A storm attempting to garner tropical characteristics will brush the mid-Atlantic coast and sweep over New England Friday into Saturday with locally heavy rain and flooding risk.
While widespread flooding problems are not expected in the Northeast, a system from the Gulf of Mexico will travel northeastward along the coast to bring tropical downpours and urban flooding concerns to end the week.
Travel delays from blinding tropical downpours, poor drainage area flooding and locally gusty thunderstorms are possible. A brief period of stiff winds will sweep northward, brushing the coast.
Coastal Rain, Urban Flooding
The heaviest rain from the Gulf system will likely swing east of Washington, D.C., and perhaps Philadelphia. However, disruptive downpours can occur around New York City, Boston, Hartford, Providence, Portsmouth, N.H., and Portland, Maine.
Indications are most locations in this swath will be in for a 2- to 4-inch rainfall, but locally heavier amounts are possible.
Coastal Wind, Above-Normal Tides
A brief period of onshore winds will make for locally rough surf and strong rip currents. Bathers should exercise caution Friday and Saturday as the system approaches then swings by.
A water rise causing significant coastal flooding is not expected, due to the increasing forward speed and relatively weak nature of the tropical part of the system.
However, tides will be higher than average for the month with the new moon Saturday. Brief, minor flooding at time of high tide is possible later Friday into Saturday morning. Water levels can be as high as a foot or two above published levels.
Appalachian Rain, Flooding Concerns
Another component of the rain will be from a storm system moving in from the Midwest. The combination of tropical moisture and the presence of the Midwest system can enhance rainfall over the Appalachians, potentially leading to localized flash and urban flooding problems. Rainfall in this area can top 2 inches in some locations.
Widespread flooding of streams and major river flooding are not expected, due to the forward motion of both systems.
In between both main areas of heavy rain on the coast and over the mountains, downpours which are more spotty in nature can also occur. However, rainfall will be on the order of an inch or less and could be under one-quarter of an inch in some locations.
Finally, the combination of the tropical part and non-tropical part of the storms can lead to locally strong thunderstorms, of which a handful could be severe at the local level. The greatest risk for locally severe thunderstorms would be near and just east of the track of the tropical system's center of circulation.
Incidents of power outages and property damage would be very sporadic and should be relatively minor. However, since forecasting the exact location of individual thunderstorms is nearly impossible days in advance, there is the risk of a severe thunderstorm hitting a major population center with more widespread consequences.
The bulk of the rain is forecast to have departed Long Island in time for the Belmont Stakes late Saturday. However, there is a risk of spotty showers in the area during the early evening.
Heavy rain and locally gusty winds and thunderstorms will focus over Nova Scotia, New Brunswick and Newfoundland Saturday night, as both the Midwest and Gulf systems merge into one.

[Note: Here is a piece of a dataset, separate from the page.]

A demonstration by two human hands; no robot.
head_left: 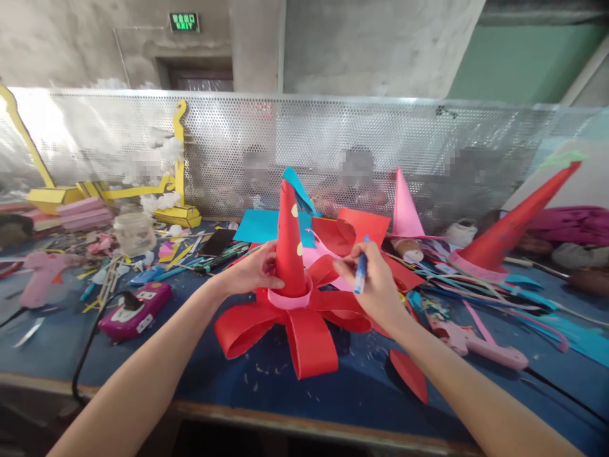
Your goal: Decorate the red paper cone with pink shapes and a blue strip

On a positive note for lawn, garden and agricultural interests, the combination of the two storms will bring a dose of rain to many areas. Recent sunshine, low humidity and breezes have dried out the topsoil leaving shallow root vegetation in need of moisture.
The bulk of the rain will leave the mid-Atlantic by Saturday morning and New England by Saturday evening. Showers more spotty in nature will trail, but will allow most outdoor activities to resume for the balance of the weekend.